Na última semana (14), foi sancionada a Lei 13.988/20, fruto da conversão da MP 899/19 (MP do Contribuinte Legal), e com isso a extinção do voto de qualidade no âmbito do Conselho Administrativo de Recursos Fiscais (CARF). O dispositivo foi inserido por emenda durante tramitação da MP no Congresso Nacional e, desde então, gera muita divergência de opinião entre tributaristas e auditores fiscais.
Como se sabe, os julgamentos no CARF são realizados por turmas paritárias, sendo metade dos conselheiros representantes da Fazenda Nacional e a outra metade por advogados que representam os contribuintes.
Até então, havendo empate no julgamento dos recursos, os processos eram decididos pelo “voto de qualidade”, ou seja, o presidente da turma de julgamento – sempre representante da Fazenda Nacional – proferia o voto que concluiria o julgamento. Com a extinção do voto de qualidade, verificado empate no julgamento, o processo será decidido de forma favorável aos contribuintes.
A nosso ver, atribuir ao Conselheiro Presidente das Turmas ou Câmaras Superiores do CARF peso duplo ao seu voto é ato ilegítimo por ofensa ao devido processo legal, uma vez que contraria a imparcialidade que é esperada de qualquer órgão julgador. Além disso, o julgamento deve se pautar na plena convicção da ocorrência do fato descrito na norma, o que não se verifica quando não há decisão formada pela maioria dos julgadores do órgão administrativo.
Neste ponto, já preconiza o artigo 112 do Código Tributário Nacional, que a lei tributária deve ser interpretada de maneira mais favorável ao contribuinte quando houver dúvidas da existência do fato gerador. Logo, a definição do processo pelo voto de qualidade evidencia a dúvida entre os julgadores quanto à existência do fato, e neste caso deveria ser interpretada de forma mais favorável ao contribuinte para exonera-lo de qualquer exigência.

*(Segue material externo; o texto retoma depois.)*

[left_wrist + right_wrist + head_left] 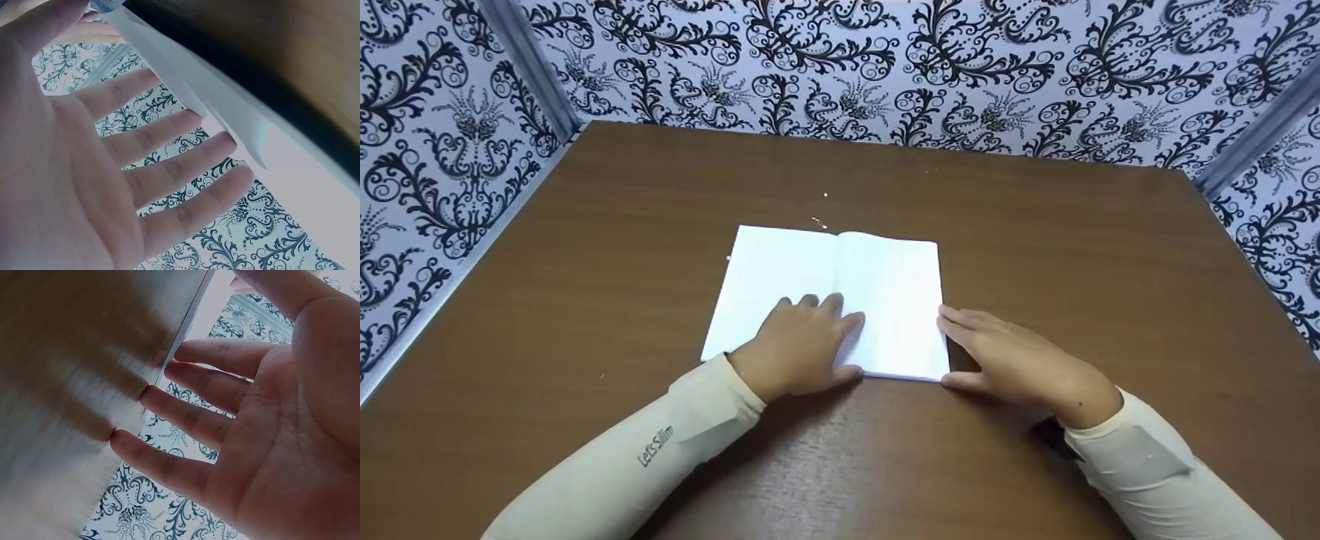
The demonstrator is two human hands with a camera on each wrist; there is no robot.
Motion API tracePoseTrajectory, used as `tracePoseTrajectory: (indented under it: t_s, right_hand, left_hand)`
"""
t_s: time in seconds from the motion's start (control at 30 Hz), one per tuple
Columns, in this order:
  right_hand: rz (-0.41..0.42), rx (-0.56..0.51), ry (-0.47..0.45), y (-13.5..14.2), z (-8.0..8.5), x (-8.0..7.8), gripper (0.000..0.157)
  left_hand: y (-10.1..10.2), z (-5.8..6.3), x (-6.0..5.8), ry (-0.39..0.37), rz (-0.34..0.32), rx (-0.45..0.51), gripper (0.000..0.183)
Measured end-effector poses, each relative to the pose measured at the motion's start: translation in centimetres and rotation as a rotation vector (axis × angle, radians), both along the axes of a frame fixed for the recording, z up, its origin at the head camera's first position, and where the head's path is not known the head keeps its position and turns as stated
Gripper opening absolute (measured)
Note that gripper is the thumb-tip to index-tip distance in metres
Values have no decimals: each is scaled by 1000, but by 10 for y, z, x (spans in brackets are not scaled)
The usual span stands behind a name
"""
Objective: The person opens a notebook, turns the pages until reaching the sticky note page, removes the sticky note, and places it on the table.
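Note:
An open notebook [900, 300] with blank white pages lies flat on the brown table. The left hand [802, 345] rests on it near the centre fold, fingertips touching the pages and thumb at the lower edge. In the left wrist view the fingers of the left hand [169, 163] are spread and nearly straight against the paper [225, 107]. The right hand [1012, 360] touches the notebook's right edge with fingertips and thumb. Seen from the right wrist, the right hand [253, 422] has its fingers extended, some tips on the table and some by the notebook's edge.
The brown table [1035, 217] spreads around the notebook. Small white bits [820, 223] lie just beyond its top edge. Walls with black-and-white patterned covering [840, 75] stand behind and at both sides. Both forearms wear pale sleeves [622, 450].

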State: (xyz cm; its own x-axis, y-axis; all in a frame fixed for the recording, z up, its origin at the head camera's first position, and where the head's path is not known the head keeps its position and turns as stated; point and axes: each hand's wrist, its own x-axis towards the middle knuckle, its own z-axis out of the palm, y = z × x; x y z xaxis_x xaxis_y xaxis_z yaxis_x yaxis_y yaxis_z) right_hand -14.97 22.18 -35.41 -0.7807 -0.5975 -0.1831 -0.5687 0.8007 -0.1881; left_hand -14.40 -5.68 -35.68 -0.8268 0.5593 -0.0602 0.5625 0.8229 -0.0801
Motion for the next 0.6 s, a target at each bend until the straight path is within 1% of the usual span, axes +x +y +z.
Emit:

Por outro lado, há quem defenda que a extinção do voto de qualidade pode enfraquecer o CARF. Defensores da tese apontam que a Lei 13.988/20 seria inconstitucional no tocante ao voto de qualidade, já que essa matéria não constou originalmente no texto da MP 899/19 que, originalmente, cuidou da transação tributária. Seria a chamada emenda Jabuti.
Como dito, a MP cuidou da transação tributária, modalidade de extinção do crédito tributário. A emenda em discussão cuida de decisão administrativa, que também é uma das causas de extinção do crédito tributário. Assim, nos parece que o legislador trabalhou dentro de sua margem de discricionariedade formal e material ao alterar o critério de desempate no âmbito do CARF. Também percebemos que a extinção do voto de qualidade deve aumentar o nível de debate, o que é um ponto extremamente positivo.
É muito importante considerar os reflexos desse novo cenário, pois processos decididos favoravelmente aos contribuintes em caso de empate poderão abrir a possibilidade de discussão judicial da matéria pela Fazenda Nacional, o que até então não é permitido.
Os efeitos dessa medida são imprevisíveis na prática e podemos considerar apenas como primeiro capitulo dessa novela. A considerar que logo após a sanção presidencial, entidade representativa dos interesses dos auditores fiscais encomendou emenda prevendo o fim da paridade e a volta do voto de qualidade no CARF. Tal emenda consta na MP 952/20, que trata do prazo para pagamento de tributos sobre telecomunicações.
Em se tratando de contencioso administrativo tributário no Brasil o debate não acaba aqui. O cenário permite uma profunda reflexão das alternativas para melhorar o sistema como um todo, como por exemplo a profissionalização dos julgadores, recrutados de concurso público, que possuam imparcialidade similar a dos juízes e que não recebam bônus vinculados ao conteúdo das decisões proferidas.